Wanda and I crawled on our bellies until we were so close to the campfire that we could feel its heat. I could scarcely believe what mine eyes beheld: my loved ones were trussed up like turkeys, their hands and feet bound with plastic clothesline. It was only by calling upon all my willpower, and of course, the help of the Lord, that I was able to refrain from charging at the Pearlmutters right then and there. It was Wanda, bless her hating heart, who insisted that we retreat and sort things out a bit first. Who knew it was possible for a person you’d like to pinch to actually help out in a pinch?
“I’ve come up with a new plan,” I said to Wanda.
“Does it involve knocking the stuffing out of that witch?” Unlike Alison, Wanda used the B-word.
“You bet your bippy,” I said, trumping her with two B-words of my own.
“I am supposed to do vhat?”
“We have to distract them,” I said, “and the best way to do that is to get them to chase their prize-winning cow through the woods.”
That was the essence of my plan. While the Pearlmutters beat the bushes for their buxom bovine, Agnes and Wanda would untie Alison and Gabe. If the situation called for it, both women were more than willing to physically engage the pair of kidnappers (alas, my strict Mennonite upbringing still held sway, and I was pretty much limited to pelting giantesses with pebbles). Wanda, on the other hand, wanted to extinguish the campfire by dragging Jane through it by her hair (although a liberal Mennonite, Wanda has a bit of Baptist blood coursing through her veins). Not to be outdone, Presbyterian Agnes expressed an eagerness to sit on Dick Pearlmutter while she pummeled him with her relatively tiny fists.
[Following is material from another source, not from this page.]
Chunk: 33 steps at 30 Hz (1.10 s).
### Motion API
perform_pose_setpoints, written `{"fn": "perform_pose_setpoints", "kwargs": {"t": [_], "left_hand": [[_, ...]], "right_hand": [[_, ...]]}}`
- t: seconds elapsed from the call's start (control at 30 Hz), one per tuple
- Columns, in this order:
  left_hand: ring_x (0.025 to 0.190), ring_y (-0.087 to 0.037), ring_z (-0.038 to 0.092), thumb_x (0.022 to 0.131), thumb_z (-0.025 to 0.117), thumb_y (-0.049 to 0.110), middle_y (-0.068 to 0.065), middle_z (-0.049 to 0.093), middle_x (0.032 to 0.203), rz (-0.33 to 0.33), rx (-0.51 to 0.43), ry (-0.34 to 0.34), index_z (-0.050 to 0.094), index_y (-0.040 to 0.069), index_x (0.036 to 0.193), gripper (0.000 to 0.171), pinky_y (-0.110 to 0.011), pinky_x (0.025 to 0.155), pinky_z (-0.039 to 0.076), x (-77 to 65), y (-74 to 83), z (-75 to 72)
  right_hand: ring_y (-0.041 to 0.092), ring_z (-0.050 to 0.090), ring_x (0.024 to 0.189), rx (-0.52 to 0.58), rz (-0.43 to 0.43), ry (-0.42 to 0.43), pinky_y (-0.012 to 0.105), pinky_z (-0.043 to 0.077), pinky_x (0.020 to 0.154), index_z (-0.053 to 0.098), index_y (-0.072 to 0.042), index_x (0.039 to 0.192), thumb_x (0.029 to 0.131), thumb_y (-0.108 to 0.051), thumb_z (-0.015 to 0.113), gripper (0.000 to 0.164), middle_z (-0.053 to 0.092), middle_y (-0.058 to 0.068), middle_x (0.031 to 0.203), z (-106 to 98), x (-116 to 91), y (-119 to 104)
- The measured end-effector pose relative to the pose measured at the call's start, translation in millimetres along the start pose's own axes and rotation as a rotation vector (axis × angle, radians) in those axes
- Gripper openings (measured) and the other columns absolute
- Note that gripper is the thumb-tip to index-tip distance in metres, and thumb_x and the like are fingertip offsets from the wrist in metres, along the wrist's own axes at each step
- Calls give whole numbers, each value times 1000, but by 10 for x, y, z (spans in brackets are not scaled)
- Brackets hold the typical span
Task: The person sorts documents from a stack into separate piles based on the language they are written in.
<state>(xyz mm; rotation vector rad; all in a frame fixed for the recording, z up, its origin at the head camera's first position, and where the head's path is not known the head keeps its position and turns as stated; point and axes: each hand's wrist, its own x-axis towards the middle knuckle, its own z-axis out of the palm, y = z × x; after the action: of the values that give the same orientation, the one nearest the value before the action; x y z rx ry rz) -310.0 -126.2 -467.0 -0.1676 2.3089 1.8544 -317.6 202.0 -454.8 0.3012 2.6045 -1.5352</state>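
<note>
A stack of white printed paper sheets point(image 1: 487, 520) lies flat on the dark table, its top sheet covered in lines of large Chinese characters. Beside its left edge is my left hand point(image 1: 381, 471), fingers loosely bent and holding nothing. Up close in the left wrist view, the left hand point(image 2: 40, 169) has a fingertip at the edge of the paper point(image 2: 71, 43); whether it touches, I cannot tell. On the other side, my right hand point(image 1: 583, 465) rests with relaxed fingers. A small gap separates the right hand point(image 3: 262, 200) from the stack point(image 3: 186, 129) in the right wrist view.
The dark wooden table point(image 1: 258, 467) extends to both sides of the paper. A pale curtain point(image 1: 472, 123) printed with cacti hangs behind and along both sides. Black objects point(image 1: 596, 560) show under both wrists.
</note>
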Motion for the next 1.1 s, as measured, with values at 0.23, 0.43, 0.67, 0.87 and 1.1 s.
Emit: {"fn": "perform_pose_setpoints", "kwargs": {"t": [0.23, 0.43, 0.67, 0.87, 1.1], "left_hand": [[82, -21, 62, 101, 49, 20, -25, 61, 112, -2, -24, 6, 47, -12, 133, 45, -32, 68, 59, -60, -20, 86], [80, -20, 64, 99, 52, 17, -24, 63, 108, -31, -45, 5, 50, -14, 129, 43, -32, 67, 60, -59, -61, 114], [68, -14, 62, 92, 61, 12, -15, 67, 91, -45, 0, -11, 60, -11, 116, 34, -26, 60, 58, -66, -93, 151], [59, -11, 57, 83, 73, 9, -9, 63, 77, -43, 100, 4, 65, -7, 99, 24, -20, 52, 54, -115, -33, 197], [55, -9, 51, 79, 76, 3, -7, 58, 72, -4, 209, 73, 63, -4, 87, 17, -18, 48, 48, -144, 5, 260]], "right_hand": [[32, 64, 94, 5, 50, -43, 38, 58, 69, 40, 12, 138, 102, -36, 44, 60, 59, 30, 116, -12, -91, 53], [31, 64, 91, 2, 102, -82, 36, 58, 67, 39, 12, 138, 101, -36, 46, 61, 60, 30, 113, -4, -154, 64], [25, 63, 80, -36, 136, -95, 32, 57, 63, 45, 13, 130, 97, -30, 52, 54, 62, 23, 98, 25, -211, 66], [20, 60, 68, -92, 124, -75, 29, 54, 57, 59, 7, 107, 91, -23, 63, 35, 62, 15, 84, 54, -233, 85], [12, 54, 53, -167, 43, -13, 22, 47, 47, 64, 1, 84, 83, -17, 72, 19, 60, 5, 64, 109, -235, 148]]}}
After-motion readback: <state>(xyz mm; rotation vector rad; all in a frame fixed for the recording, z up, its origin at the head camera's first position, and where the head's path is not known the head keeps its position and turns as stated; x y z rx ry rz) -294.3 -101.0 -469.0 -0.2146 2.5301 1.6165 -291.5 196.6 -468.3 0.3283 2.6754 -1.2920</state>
Ida had initially been enthusiastic about my p
lan, until she learned what her role was to be. Although my warriors had long since crept into place, Ida was still staring up at the cow. To be fair, it towered above her.
“You vant me to ride dis beast?”
“She’s a cow. Just think of her as a well-endowed horse.”
“I dunt ride horses neither.”
“Then what are you waiting for? They say that senior citizens who try new things live sixty-point-three percent longer.”
“Longer den vhat?” Despite her thick accent, my mother-in-law had not fallen off the turnip truck—at least not in recent times.
“Longer than fruit flies, dear.”
“Den get da flies to ride da cow.”
“Ida, dearest mother-in-law, we have to do this in order to rescue your son. This cow is worth a lot of money to the Pearlmutters. If it’s lost, that’s all they’ll think about for the moment. You saw me try to push the cow off the trailer; she wouldn’t budge. But if someone is sitting on her back, that might do the trick.”
“Den vhy dunt you climb on?”
“Because I’m too heavy, and could damage her spine. Cows aren’t meant to be ridden like horses. But a pint-size thing like you—that’s a compliment, dear—well, she’d barely know you were there.”
“Den vhat difference vould it make?”
“Trust me, you’d be just enough of an irritant to get her going.”
“Oy, da tings I must do in dis life.”
“So you’ll do it? Please, pretty please? With sugar on top?”
She sighed deeply. “Vell, maybe, eef—”
There was no time for eefs, ands, and buts. Can I be blamed, then, for taking this as tacit agreement? I think not. After all, a mind half made up is like a cake half eaten: if one’s come that far, one might as well commit to the rest. So, to save her the trouble of committing further, I scooped up the scrappy little New Yorker, and plopped her on the cow’s broad back. Unfortunately—for Ida, that is, not the cow—I’d set her down facing the animal’s patooty. I grabbed the startled cow’s tail and thrust it at Ida.